Caton l’Ancien : le censeur qui craignait le luxe
Un sénateur débarque sur le Forum, brandissant des figues—fraîches de Carthage. Il alerte Rome : l’ennemi est toujours là, et le confort tue aussi sûrement que la guerre.

Unknown — "Bronze torso from an equestrian statue wearing a cuirass" (2nd century BCE–2nd century CE), public domain
Des figues comme arme
Caton l’Ancien, la voix qui tonne au Sénat, jette sur la table des figues fraîches. « Elles viennent d’être cueillies à trois jours de Carthage », lance-t-il. Pour Caton, même un fruit devient un avertissement : les ennemis de Rome sont proches, et le luxe intérieur aussi dangereux que les armées extérieures.
Le censeur inflexible
Censeur, Caton inflige des amendes aux sénateurs trop vêtus de pourpre, fulmine contre les statues importées, et peste contre les philosophes grecs qui pervertissent la jeunesse. Il montre l’exemple, dînant de pain noir et de chou, défendant les vieilles valeurs romaines tandis que la ville s’enrichit—et s’amollit.

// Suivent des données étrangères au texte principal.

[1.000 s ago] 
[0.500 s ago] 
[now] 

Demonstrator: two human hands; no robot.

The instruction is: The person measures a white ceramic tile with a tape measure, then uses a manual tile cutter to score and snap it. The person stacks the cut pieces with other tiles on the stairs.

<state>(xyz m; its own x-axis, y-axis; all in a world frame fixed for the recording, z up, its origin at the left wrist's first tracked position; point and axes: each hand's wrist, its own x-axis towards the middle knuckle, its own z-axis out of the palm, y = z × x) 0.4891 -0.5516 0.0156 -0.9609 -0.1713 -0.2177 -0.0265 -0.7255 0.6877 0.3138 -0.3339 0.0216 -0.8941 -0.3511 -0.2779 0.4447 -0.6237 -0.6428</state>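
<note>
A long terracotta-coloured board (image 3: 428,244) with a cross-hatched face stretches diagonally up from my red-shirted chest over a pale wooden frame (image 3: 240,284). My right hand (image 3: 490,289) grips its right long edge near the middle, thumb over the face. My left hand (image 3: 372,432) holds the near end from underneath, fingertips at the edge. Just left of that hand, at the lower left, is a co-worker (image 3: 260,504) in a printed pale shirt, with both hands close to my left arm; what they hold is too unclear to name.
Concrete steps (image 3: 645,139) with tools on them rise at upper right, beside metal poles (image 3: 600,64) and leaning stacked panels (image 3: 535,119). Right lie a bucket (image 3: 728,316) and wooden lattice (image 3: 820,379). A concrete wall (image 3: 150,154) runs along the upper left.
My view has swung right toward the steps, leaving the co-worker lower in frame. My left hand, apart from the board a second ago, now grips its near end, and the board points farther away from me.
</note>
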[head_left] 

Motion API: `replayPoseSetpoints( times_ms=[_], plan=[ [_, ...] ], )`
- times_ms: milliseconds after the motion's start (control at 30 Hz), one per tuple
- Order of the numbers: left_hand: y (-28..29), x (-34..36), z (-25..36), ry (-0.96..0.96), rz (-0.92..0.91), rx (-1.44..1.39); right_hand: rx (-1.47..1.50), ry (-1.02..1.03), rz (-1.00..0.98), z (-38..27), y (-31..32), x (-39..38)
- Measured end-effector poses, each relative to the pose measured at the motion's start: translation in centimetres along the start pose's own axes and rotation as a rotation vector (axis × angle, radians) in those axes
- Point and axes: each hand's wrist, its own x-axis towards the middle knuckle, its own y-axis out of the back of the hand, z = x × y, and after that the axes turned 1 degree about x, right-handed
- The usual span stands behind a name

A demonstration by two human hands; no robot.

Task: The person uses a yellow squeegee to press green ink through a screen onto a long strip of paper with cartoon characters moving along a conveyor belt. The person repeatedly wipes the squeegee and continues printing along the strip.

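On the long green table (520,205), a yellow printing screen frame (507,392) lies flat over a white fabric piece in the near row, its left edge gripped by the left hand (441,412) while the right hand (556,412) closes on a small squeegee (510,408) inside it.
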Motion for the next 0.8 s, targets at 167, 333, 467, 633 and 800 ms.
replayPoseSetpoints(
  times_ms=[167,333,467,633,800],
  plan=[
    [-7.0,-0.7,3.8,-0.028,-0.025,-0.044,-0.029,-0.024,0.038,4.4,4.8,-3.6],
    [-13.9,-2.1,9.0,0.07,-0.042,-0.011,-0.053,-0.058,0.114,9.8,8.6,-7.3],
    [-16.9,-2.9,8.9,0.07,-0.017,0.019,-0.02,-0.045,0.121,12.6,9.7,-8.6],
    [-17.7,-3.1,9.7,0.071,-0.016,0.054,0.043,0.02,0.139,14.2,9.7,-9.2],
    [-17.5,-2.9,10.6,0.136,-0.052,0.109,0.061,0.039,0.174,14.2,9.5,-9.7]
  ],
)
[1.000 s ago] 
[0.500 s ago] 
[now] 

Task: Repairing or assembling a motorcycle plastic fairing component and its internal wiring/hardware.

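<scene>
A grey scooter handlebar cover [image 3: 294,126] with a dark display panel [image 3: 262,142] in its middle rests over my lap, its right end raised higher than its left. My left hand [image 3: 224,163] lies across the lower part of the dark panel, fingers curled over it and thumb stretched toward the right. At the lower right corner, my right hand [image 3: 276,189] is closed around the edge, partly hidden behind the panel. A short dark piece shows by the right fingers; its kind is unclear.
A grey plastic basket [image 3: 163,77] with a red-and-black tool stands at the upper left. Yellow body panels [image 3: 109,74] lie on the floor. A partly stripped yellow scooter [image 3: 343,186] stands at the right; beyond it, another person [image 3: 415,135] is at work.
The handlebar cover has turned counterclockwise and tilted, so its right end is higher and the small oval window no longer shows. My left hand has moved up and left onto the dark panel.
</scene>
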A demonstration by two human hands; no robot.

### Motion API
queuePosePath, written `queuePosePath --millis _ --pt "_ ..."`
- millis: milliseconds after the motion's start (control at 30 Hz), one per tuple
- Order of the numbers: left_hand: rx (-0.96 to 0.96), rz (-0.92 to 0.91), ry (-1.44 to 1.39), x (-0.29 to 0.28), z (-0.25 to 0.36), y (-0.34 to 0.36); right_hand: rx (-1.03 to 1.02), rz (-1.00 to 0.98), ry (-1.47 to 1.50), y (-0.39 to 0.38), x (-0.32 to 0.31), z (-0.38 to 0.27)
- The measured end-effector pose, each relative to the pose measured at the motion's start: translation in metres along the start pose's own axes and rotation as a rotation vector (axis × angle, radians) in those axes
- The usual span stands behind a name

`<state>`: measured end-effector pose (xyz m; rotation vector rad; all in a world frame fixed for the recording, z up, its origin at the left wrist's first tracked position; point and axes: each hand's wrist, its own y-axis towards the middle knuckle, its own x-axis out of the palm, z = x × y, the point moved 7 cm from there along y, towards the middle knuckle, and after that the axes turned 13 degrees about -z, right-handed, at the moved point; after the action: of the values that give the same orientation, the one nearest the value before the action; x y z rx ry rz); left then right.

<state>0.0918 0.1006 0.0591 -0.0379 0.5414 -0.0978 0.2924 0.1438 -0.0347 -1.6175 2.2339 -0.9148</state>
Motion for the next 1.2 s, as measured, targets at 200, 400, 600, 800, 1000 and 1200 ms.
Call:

Un héritage de peur et de simplicité
La vertu selon Caton frôle la paranoïa, mais sa leçon reste : confort et conquête s’entretiennent l’un l’autre. Chaque empire doit choisir son pire ennemi—celui qui frappe aux portes, ou celui qui achète de nouveaux rideaux.
Caton l’Ancien a mené une croisade contre les luxes grecs, les idées étrangères et tout ce qui ramollissait, selon lui, la vertu romaine. Censeur, il infligeait des amendes aux aristocrates trop voyants, dînait de chou et de pain sec, et terminait chaque discours—peu importe le sujet—par un appel à détruire Carthage. Pour Caton, la vraie bataille se jouait dans Rome même.